In the last few years, several reports have been published concerning the use of new AEDs for control of RSE, such as levetiracetam and topiramate, which have demonstrated favorable results in these patients [3743]. Our management algorithm also included the use of these drugs. In fact, levetiracetam and topiramate were the most-commonly used new-generation AED (97.5% and 77.5%) in our patients.

The management of patients with RSE requires a multidisciplinary team, and continuous hemodynamic monitoring is needed to minimize possible complications associated to the medical management. In our patients, hypotension was the most common medical complication (about 33% of the cases) which is similar to the published literature [15, 17, 21, 22].

The other important component of the neuromonitoring of patients with RSE is cVEEG which is noninvasive and enables assessment of cerebral function and multimodal monitoring in the neuroICU [1214]. The literature suggests that 4–48% of the comatose critically ill patients may have nonconvulsiveictal activity. Therefore, cVEEG monitoring is indispensable for detection and management of these episodes [911]. cVEEG monitoring has been useful in the classification of comatose RSE, based upon EEG patterns. Lateralized Epileptiform Discharge (LED) coma is the result of focal lesions leading to focal or lateralized discharges; conversely, Generalized Epileptiform Discharge (GED) coma is the consequence of diffuse central nervous system discharges due to infections, intoxications, or occupying space lesions that produce intracranial hypertension, like tumors [11]. In our cohort, 58.8% of patients had a GED-coma RSE pattern.

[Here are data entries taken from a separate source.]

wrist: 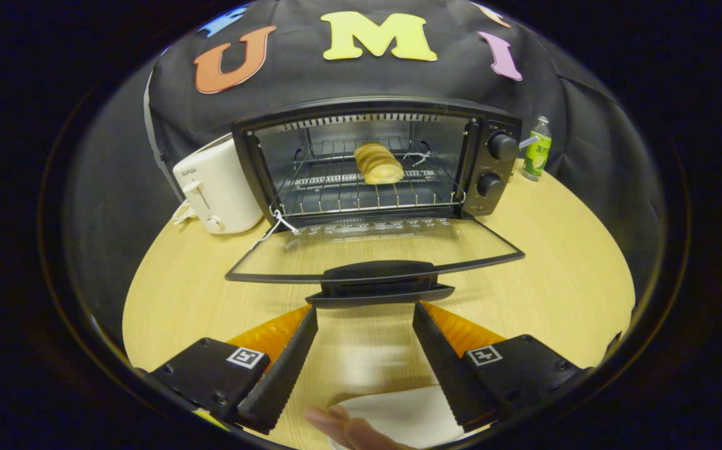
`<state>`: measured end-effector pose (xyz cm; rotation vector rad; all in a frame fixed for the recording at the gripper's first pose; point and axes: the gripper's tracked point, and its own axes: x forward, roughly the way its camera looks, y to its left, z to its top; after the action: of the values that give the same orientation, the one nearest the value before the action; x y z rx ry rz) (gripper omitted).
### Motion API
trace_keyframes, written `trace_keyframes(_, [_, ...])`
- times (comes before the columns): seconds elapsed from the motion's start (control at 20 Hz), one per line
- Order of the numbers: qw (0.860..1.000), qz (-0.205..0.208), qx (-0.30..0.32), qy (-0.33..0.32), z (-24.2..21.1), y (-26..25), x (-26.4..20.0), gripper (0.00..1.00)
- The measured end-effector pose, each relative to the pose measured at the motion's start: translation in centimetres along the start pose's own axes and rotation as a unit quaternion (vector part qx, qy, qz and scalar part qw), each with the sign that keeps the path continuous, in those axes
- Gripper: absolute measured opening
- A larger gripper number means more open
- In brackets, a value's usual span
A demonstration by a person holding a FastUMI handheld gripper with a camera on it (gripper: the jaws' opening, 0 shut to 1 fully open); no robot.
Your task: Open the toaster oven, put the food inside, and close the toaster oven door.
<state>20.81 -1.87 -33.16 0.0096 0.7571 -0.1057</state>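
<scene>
— Beyond the fingers, where is the bread point(378, 164)?
— On the oven point(373, 159) rack, door point(373, 250) lowered flat.
— Gripper point(365, 312) state?
— Spread apart, empty, just short of the door handle point(378, 275); bare table point(554, 262) alongside.

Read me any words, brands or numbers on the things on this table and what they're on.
White toaster: brand word, too small to read.
Green bottle: label print too small.
Toaster oven: dial and door markings blurred.
Gripper, open before the door handle: square markers, no words.
</scene>
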Motion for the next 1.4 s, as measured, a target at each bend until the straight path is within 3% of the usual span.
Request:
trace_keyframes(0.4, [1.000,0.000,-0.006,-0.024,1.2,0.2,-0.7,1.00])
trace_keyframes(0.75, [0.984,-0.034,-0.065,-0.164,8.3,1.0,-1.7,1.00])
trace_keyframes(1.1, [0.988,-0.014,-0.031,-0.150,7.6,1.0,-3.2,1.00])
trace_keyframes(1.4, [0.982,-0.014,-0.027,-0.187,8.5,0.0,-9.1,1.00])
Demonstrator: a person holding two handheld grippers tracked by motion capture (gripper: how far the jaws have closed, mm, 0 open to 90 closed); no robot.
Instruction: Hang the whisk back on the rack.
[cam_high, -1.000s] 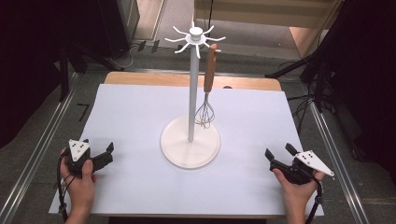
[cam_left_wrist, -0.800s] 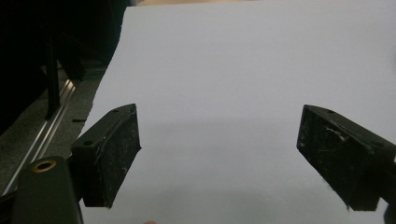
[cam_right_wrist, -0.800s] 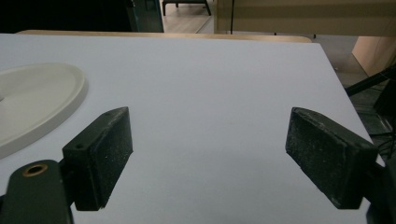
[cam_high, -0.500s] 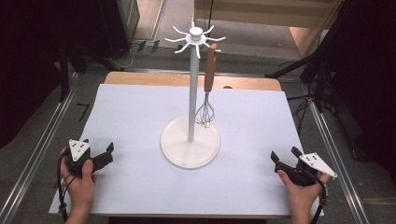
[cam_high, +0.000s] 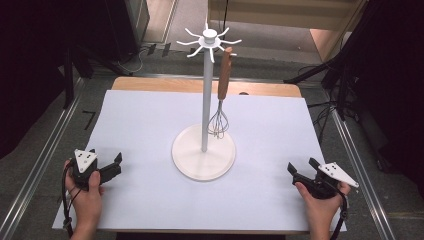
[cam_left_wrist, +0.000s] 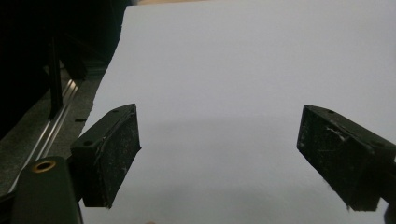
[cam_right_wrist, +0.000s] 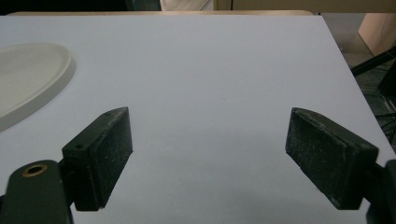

It is important to emphasize that despite having new AEDs and cVEEG, RSE progression is generally time dependent, and it is imperative to avoid delays in its management. In addition, new evidence has shown that it is possible to achieve functional and cognitive recovery after prolonged SE [44, 45]. In this cohort RSE was successfully controlled within 3 days in 87.5% of patients; this is consistent with data reported in different series, and possibly the time to achieve control is determined by the underlying etiology of severe neurological injury.

Our review of the literature showed that mortality from RSE can reach 50%; in this study, in-hospital mortality was 22.5% at one-month followup; about half of the patients regained their independent daily activities, with a higher proportion in the non-comatose group. This fact supports recent findings about aggressive management of these patients to obtain an acceptable recovery [44, 45].

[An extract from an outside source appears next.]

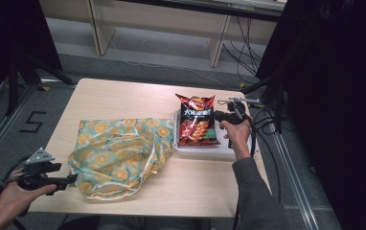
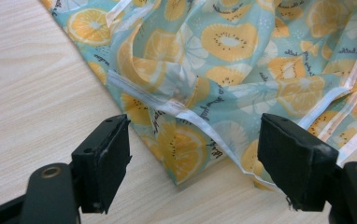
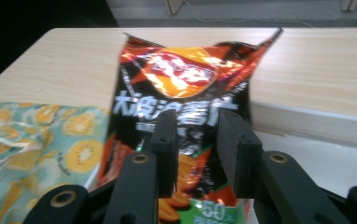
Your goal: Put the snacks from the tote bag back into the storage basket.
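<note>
A red and black chip bag [image 1: 198, 122] lies tilted in a white tray [image 1: 219, 149] at the table's right. My right gripper [image 1: 217, 115] is at the bag's right edge, a hand behind it. In the right gripper view the jaws [image 3: 195, 135] stand partly apart, astride the bag's front [image 3: 181, 79]; the pads do not visibly pinch it. A crumpled fruit-print plastic bag [image 1: 119, 153] lies in the middle of the table. My left gripper [image 1: 68, 179] is by its near left corner. In the left gripper view it [image 2: 195, 144] is wide open over the bag's hem [image 2: 237, 56].
The wooden table [image 1: 123, 96] has bare room at the back left and front right. The tray's wall [image 3: 307, 121] rises to the right of the chip bag. Cables and black stands crowd the floor at the far right; shelving legs stand behind the table.
</note>
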`<state>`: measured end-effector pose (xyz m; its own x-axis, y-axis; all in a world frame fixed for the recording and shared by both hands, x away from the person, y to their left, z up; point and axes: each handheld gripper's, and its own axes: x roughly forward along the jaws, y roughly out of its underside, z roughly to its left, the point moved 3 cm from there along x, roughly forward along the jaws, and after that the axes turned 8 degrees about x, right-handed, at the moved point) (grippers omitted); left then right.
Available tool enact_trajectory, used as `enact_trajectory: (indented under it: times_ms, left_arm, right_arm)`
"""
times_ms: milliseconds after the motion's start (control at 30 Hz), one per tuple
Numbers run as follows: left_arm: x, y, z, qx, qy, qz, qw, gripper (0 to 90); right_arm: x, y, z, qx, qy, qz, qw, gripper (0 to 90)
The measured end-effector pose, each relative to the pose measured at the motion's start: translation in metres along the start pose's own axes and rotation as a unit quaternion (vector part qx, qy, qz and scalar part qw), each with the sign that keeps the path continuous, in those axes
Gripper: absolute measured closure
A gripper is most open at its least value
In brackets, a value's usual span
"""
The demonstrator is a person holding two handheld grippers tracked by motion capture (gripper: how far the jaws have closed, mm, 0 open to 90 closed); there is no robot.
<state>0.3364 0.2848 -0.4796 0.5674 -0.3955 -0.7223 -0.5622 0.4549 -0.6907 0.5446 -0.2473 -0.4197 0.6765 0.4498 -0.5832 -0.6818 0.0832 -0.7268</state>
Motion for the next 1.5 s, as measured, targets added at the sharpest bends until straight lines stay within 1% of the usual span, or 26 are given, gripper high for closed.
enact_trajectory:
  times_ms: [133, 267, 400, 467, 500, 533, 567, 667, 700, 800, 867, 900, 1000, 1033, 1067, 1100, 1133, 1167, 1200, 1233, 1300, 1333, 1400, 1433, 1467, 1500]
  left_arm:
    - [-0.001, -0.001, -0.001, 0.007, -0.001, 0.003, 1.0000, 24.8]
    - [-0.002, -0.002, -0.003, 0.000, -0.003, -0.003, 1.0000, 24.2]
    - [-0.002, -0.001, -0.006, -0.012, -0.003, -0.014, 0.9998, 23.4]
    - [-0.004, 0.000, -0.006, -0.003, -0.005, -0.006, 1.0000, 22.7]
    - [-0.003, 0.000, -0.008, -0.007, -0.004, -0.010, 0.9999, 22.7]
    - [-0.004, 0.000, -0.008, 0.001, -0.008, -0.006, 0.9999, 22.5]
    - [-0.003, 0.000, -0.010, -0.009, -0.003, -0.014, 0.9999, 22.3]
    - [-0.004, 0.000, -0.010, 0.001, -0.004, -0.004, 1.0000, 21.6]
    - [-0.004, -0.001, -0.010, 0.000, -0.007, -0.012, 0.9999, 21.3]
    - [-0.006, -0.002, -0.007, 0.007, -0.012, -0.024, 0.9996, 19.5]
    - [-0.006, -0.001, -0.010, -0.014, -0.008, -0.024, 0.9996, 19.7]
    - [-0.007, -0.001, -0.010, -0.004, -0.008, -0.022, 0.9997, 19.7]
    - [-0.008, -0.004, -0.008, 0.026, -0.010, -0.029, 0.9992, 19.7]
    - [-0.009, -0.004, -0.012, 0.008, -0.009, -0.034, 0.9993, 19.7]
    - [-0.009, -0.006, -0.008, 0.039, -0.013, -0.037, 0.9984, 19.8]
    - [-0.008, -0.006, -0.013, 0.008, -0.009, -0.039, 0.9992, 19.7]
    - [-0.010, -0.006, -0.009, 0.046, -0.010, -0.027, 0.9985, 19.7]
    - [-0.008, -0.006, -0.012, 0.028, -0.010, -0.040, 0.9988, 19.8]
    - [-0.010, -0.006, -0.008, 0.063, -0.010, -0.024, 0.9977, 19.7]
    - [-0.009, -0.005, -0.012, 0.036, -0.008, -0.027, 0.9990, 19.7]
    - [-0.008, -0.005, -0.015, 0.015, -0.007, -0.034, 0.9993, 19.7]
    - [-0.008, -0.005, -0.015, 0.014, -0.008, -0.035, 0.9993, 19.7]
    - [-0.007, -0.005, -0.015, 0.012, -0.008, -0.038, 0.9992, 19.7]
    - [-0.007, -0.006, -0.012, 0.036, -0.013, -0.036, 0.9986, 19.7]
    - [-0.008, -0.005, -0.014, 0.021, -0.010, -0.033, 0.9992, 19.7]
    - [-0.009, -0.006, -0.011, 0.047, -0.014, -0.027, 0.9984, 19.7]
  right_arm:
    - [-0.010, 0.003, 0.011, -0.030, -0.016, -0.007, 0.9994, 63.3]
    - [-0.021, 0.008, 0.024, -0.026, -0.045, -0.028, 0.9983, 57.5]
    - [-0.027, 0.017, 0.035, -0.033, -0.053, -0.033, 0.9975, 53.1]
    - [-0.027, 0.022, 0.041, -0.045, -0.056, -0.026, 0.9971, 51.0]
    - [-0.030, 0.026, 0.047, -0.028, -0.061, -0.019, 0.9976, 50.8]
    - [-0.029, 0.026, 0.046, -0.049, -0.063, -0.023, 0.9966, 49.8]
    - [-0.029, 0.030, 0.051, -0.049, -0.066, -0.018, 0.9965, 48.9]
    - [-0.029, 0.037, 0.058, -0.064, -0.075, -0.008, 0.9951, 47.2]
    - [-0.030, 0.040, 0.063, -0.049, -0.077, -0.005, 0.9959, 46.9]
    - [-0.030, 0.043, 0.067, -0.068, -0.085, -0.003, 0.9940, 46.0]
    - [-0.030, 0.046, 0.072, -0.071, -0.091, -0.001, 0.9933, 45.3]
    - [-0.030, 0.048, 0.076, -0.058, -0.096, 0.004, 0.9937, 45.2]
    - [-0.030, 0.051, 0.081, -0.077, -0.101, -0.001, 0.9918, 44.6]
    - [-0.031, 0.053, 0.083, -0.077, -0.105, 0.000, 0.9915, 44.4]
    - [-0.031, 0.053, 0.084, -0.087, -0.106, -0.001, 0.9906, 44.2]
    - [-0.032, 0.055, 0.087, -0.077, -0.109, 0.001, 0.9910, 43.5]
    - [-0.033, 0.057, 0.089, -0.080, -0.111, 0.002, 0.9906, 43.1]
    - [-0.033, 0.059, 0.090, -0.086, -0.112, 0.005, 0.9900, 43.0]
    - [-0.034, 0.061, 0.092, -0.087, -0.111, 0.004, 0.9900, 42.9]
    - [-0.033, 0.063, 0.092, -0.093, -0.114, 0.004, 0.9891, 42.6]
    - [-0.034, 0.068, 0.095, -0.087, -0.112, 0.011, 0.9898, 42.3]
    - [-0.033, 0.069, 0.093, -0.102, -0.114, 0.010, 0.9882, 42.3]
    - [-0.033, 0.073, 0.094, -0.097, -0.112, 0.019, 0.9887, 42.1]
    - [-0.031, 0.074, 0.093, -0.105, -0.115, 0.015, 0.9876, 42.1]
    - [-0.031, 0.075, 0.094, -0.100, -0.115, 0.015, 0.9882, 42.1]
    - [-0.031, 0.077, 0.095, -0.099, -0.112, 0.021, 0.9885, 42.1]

Overall, RSE is associated with high morbidity and mortality, and the reported risk factors of poor prognosis are the following: elderly, mechanical ventilation necessity, coma, hypoxic ischemic encephalopathy lesions, and associated comorbidities [1518]. Our multivariate analysis showed that coma and age over 60 years were the only predictors independently associated with unfavorable short-term functional outcome. These may indicate that these variables should be considered in future studies for the management of patients with RSE [44, 45].

Our study has several limitations. Our analysis was retrospective and as such is subject to bias. In addition, the reported cohort stems from a single center, and the results may not be applicable to all patients with RSE. Furthermore, our sample size is relatively small and our results may have to be replicated prospectively and in a larger sample population. Lastly, we do not have data on long-term clinical outcomes including quality of life. The latter should be included in future studies.

In summary, our study includes patients with RSE managed by a multidisciplinary team following a defined management protocol. Our data suggest that patients with RSE can improve, even though comatose patients may have a grimmer prognosis. More publications and randomized-controlled trials are required to clarify the best management and monitoring for patients with RSE.

Conflict of Interests

The authors declare that there is no conflict of interests regarding the publication of the article.

Acknowledgments

The authors wish to thank Dr. Londoño LV and Dr. C. S. Uribe for their initial contribution to this study.